Russisch-chinesische Manöver

Tatsächlich geht Moskau zunehmend zu Gegenmaßnahmen über. Für diesen Monat ist das sechste Marinemanöver seit dem Jahr 2012 angekündigt, das Russland gemeinsam mit der Volksrepublik China abhält; es wird in der Ostsee stattfinden – bei Kaliningrad und St. Petersburg.

Bereits Mitte Juni hat ein chinesischer Schiffsverband den Hafen Sanya verlassen und ist nach Europa aufgebrochen, wo er in Kürze eintreffen soll. Beijing hat einen Zerstörer, eine Fregatte sowie ein Versorgungsschiff in die Ostsee entsandt. Laut Angaben aus China zielt das aktuelle Manöver vor allem darauf ab, gemeinsame Rettungsmaßnahmen und militärische Operationen zum Schutz der Handelsschifffahrt einzuüben.[11]

Geben chinesische Stellungnahmen sich rein defensiv und beziehen sich auf Szenarien wie den Kampf gegen die Piraterie etwa am Horn von Afrika, so verweisen russische Medien ganz offen darauf, dass sich das aktuelle Manöver (“Joint Sea 2017”) “im Zentrum der Spannungen und Widersprüche zwischen Russland und der Nato” abspielen wird.[12]

Fußnoten

[1] Heinz Dieter Jopp, Klaus Mommsen: Ostsee und Schwarzes Meer im Fokus. Russland und die NATO in den Randmeeren auf Konfrontationskurs? marineforum.info. S. dazu Kampf um die Randmeere.

[2] Wesley Clark, Jüri Luik, Egon Ramms, Richard Shirreff: Closing NATO’s Baltic Gap. Tallinn, May 2016.

[3] Peter Korte: Randmeerkriegsführung. Wiederaufbau einer Fähigkeit. Teil 1. In: MarineForum 5/2017. S. 6-9.

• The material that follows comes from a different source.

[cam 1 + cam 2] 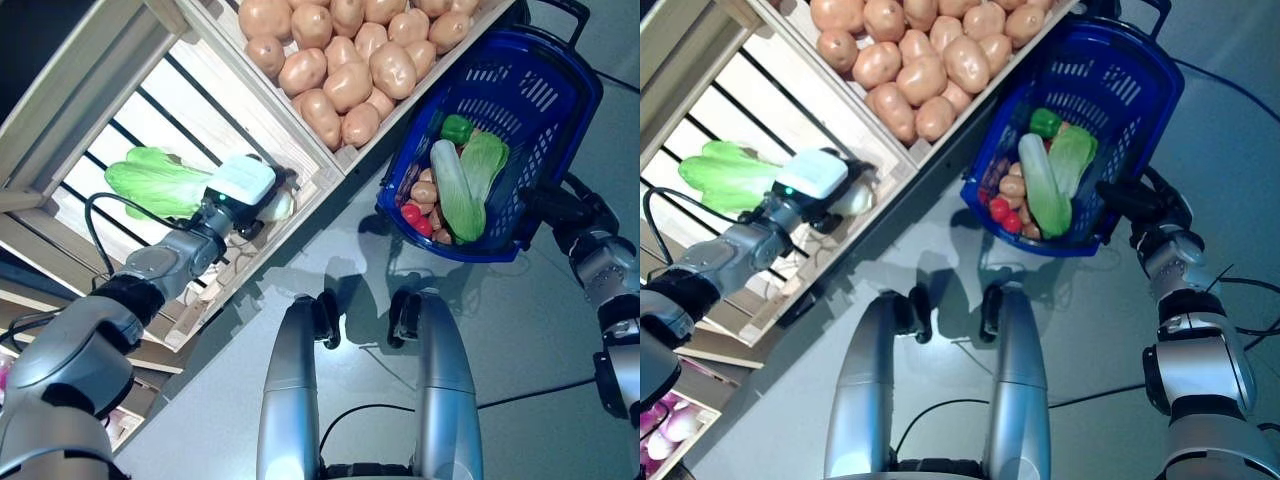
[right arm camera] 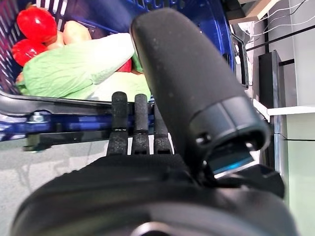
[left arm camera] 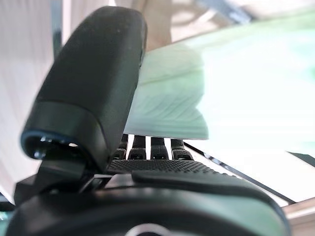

[4] S. dazu Milliarden für europäische Kriege (II).

[5], [6] Peter Korte: Randmeerkriegsführung. Wiederaufbau einer Fähigkeit. Teil 2. In: MarineForum 6/2017. S. 17-19.

[7] S. dazu Die NATO-Norderweiterung und Die NATO wächst.

[8] BALTOPS: Mittendrin statt nur dabei. www.marine.de 23.06.2017.

[9] Kampfjet-Pilot wackelt mit Tragflächen, um Waffen zu zeigen. www.welt.de 21.06.2017.

[10] Russischer Kampfjet fängt B-52-Bomber über Ostsee ab. www.welt.de 07.06.2017.

[11] Chinese naval fleet departs for joint drill in Russia. news.xinhuanet.com 18.06.2017.

[12] Darauf zielt das erste russisch-chinesische Ostseemanöver ab. de.sputniknews.com 24.06.2017.